How to complete this task
A complete response lists each line of the data below that includes the word "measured".

━━ Given entries

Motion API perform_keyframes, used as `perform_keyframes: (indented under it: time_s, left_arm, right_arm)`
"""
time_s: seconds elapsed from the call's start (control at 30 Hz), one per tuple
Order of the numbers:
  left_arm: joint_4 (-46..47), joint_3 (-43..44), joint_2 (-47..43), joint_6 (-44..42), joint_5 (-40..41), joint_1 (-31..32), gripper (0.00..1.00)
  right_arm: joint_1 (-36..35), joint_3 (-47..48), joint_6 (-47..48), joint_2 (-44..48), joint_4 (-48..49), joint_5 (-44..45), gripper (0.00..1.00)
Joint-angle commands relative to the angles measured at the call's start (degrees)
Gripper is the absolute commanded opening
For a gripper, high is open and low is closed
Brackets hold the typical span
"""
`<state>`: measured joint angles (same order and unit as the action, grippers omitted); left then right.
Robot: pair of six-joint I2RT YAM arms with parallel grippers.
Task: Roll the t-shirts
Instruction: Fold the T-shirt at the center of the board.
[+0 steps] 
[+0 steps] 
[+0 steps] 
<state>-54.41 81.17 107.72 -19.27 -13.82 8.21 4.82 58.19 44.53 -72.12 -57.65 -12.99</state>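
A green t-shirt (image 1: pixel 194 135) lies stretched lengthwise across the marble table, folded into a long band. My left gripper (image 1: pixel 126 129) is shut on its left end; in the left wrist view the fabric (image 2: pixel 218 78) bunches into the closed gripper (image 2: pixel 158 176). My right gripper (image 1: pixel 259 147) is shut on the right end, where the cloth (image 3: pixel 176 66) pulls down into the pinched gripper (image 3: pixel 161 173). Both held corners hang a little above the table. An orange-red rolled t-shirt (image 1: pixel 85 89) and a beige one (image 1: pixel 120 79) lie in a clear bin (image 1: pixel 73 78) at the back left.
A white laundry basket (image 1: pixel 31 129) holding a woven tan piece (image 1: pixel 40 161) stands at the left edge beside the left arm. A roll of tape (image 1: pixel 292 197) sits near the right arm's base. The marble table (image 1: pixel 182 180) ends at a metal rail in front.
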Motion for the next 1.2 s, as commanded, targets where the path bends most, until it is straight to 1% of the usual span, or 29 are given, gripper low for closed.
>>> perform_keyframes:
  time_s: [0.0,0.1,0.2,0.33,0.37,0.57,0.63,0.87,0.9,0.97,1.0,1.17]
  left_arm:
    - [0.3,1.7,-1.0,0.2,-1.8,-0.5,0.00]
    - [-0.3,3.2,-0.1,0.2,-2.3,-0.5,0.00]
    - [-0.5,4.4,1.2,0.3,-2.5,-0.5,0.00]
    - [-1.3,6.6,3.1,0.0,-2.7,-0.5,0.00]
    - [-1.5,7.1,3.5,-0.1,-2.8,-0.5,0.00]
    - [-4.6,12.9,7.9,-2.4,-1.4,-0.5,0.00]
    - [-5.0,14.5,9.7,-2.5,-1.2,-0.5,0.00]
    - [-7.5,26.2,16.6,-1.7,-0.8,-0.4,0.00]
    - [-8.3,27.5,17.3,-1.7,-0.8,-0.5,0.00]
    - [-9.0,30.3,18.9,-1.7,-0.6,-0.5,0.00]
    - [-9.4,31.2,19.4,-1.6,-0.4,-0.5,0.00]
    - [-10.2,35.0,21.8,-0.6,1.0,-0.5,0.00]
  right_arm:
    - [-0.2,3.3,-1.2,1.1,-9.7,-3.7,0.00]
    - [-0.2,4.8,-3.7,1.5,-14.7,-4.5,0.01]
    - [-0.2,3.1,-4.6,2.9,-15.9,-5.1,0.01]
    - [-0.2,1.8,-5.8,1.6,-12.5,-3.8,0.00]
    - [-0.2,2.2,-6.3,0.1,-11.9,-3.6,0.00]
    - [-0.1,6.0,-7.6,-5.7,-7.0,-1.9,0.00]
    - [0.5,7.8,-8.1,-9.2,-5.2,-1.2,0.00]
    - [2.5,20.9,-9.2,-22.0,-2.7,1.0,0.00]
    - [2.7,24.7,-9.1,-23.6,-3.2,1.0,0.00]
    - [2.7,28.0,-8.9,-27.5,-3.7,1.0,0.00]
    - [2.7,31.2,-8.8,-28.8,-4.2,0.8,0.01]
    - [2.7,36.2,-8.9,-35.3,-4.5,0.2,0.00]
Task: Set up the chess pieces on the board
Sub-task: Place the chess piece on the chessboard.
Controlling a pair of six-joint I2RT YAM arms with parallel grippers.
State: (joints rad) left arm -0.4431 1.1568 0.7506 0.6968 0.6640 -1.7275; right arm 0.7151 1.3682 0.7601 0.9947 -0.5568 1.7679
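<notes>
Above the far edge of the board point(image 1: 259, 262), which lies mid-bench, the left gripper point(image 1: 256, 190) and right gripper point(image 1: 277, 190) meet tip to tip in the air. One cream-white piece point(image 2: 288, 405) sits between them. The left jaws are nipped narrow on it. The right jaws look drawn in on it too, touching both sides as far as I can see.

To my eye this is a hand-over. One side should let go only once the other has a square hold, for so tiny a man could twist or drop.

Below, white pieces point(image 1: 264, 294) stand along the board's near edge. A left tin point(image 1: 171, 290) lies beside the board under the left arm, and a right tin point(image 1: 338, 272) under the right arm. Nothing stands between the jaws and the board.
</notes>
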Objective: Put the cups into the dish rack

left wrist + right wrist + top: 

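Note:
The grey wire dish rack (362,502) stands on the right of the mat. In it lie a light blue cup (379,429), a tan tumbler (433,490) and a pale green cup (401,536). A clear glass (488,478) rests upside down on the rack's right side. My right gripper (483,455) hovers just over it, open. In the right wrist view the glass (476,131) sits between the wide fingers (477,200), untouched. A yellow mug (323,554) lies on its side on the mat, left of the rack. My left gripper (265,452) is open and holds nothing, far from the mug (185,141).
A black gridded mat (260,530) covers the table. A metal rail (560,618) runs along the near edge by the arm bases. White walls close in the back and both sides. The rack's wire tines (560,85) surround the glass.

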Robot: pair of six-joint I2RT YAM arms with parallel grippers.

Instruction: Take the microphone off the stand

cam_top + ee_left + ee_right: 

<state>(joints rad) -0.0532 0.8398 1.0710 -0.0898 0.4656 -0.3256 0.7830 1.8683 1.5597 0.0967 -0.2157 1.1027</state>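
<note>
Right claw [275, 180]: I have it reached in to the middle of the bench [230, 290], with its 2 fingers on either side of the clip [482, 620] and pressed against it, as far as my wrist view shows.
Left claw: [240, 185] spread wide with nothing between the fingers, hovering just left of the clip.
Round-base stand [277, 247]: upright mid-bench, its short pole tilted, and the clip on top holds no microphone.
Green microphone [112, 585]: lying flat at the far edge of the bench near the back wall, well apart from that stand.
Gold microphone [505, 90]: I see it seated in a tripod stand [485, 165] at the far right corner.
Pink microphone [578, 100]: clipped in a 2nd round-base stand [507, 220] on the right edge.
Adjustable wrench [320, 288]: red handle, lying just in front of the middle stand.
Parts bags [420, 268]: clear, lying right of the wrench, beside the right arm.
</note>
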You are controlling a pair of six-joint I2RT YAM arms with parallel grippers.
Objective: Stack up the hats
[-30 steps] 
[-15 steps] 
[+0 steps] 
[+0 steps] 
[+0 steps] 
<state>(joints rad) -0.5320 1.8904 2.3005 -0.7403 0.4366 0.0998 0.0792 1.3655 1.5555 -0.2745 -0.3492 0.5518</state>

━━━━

Worked solution
Joint-angle commands relative to the angles measured at the call's start (degrees)
`<state>`: measured joint angles (same order and unit as the action, grippers omitted); left then right.

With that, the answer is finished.